Because this family seems to be particularly targeted, CPTers have stayed overnight
with the family on several occasions. Because of the recent total closure, it
is no longer possible to take a taxi directly to the Beqa'a. Getting there these
days requires a lot of walking and luck in catching rides.
North of the Jabers, in the Jabal
Sultan area, a single settler named Nati has set up a satellite encampment.
Settlers had attempted to occupy this area in 1999, but the Palestinian landowners,
including a consortium of municipal employees who purchased the land for building
housing, took the case to court. The high court determined that neither Palestinians
nor Israelis should build on, cultivate, or in any way make use of that particular
tract of land. Israeli police and military acknowledge that Nati's presence
is illegal, but have done nothing to remove him. The landowners are again taking
this case to court. It is due to be heard on Monday, June 10th.

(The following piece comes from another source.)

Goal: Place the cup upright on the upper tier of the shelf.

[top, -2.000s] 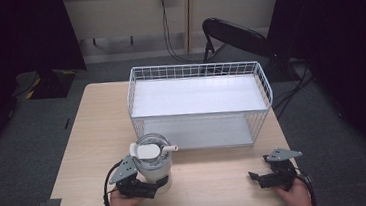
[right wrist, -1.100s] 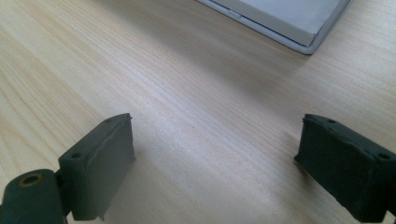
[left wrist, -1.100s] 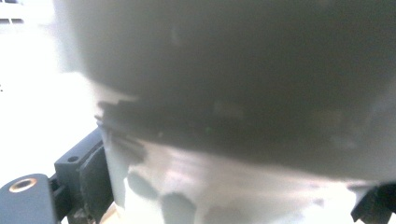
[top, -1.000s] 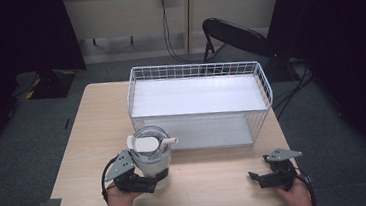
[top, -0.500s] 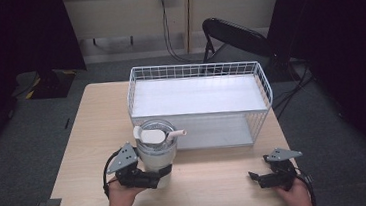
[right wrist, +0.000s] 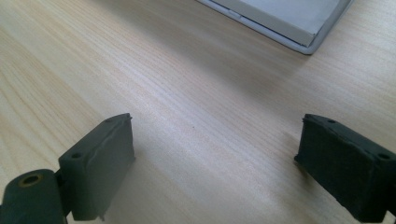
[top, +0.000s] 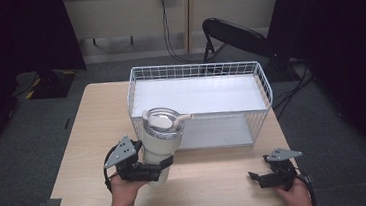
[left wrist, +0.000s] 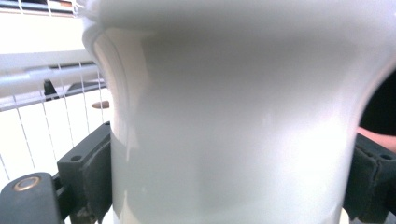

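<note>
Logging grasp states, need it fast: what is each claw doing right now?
Left claw: closed on the white tumbler, gripping its lower body.
Right claw: open, holding nothing, over the wooden table.

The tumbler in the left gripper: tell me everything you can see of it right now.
The tumbler is a tall cream-white cup, smooth and glossy, wider at the top and narrowing toward its base. A clear lid with a pale straw stub pointing right caps it. It stands about upright, held near its lower body by the left gripper, whose black pads press both sides. It sits at the table's front left, just before the white wire basket. Whether its base touches the table I cannot tell.
</note>
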The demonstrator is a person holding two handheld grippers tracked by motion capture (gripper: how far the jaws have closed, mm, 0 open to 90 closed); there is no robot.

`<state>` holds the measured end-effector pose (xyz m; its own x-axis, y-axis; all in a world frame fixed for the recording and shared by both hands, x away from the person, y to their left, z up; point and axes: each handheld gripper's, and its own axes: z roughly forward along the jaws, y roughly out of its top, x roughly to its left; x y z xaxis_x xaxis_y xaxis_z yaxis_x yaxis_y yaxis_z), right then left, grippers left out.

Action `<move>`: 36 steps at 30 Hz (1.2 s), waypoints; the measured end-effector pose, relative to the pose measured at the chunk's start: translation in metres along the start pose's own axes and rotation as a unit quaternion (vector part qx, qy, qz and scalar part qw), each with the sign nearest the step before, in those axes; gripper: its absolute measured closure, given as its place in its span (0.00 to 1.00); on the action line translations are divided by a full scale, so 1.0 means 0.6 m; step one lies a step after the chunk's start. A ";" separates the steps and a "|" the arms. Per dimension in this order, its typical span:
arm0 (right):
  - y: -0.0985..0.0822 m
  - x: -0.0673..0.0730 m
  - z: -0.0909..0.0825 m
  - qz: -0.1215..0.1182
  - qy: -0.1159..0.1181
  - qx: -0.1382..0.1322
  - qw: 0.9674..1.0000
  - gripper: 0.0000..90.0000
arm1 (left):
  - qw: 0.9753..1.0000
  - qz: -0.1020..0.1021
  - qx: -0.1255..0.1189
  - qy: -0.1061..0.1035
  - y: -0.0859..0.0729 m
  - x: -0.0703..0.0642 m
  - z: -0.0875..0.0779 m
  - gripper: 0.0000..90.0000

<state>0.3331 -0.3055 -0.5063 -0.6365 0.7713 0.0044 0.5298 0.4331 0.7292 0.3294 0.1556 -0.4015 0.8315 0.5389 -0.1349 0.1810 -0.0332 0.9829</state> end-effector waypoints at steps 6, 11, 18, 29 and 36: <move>0.000 0.000 0.000 0.000 0.000 0.000 1.000 0.11 | 1.000 0.007 -0.026 -0.009 0.012 -0.005 0.002 0.11; 0.000 0.000 0.000 0.000 0.000 0.000 1.000 0.11 | 0.999 0.002 -0.046 -0.017 0.018 -0.005 0.004 0.11; 0.000 0.000 0.000 0.000 0.000 0.000 1.000 0.11 | 0.998 0.003 -0.064 -0.020 0.028 -0.008 0.010 0.11; 0.000 0.000 0.000 0.000 0.000 0.000 1.000 0.11 | 0.997 0.010 -0.077 -0.023 0.050 -0.010 0.025 0.11; 0.000 0.000 0.000 0.000 0.000 0.000 1.000 0.11 | 0.996 0.013 -0.084 -0.025 0.066 -0.009 0.033 0.11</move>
<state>0.3331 -0.3055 -0.5063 -0.6364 0.7713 0.0047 0.5302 0.4330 0.7289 0.3422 0.1349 -0.3642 0.8611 0.4962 -0.1106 0.0719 0.0964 0.9927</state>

Sample Family Visit Report
The Da'na Family
Three CPT
Hebron Team members, three British visitors and a translator met with the Samih
Da'na family. Hiba Da'na, Samih's wife, welcomed the group into the Da'na family
apartment building. (The Samih Da'na's are willing to have their names in our
reports.) It, along with the homes of Samih's father and three of his father's
brothers, forms a family compound on the edge of Kiryat Arba, an Israeli settlement
just northeast of the Old (inner) City of Hebron. Hiba outlined the family's
difficulties that include daily harassments – stone throwing, name calling --
from the Kiryat Arba settlers and the intrusion of Israeli soldiers, who come
frequently through their home en route to an army outpost on the top floor of
the four-story building.
As the group
was hearing this report, Hiba's two children – a boy of six years and a girl,
three – ran in and told her that some soldiers were coming. Soon, fifteen Israeli
soldiers entered Hiba's parlor and ordered all of us into one room while they
searched her home. After approximately twenty minutes, Samih arrived but the
soldiers prevented him from entering his own home. The soldiers stayed perhaps
another twenty minutes and left after securing their outpost. Samih then joined
the group and recounted many instances of serious activities on the part of
both Israeli settlers and soldiers. A teenaged nephew of Samih showed the group
a scar on his leg where someone from the settlement had shot him a year ago
through a bedroom window.
Samih took
the group around the family compound. About 100 family members live on what
is now a very small area, following the confiscation of their lands by the Israeli
government to build Kiryat Arba. Last year when the Israeli army built the settler
road along the rear of the Da'na compound and set up a new fence, the soldiers
proceeded to bulldoze and uproot the remainder of the Da'na orchard, some 600
fruit trees and grape vines. The family are now replanting as much as possible
but their land has been cut from twenty-nine dunams (1 dunam = ¼ acre)
to perhaps two.
Near the end of the visit, Israeli soldiers returned and demanded the chip from
one of the CPTer's cameras. The soldier threatened the CPTer with arrest if he
took any more photos of soldiers or settlers.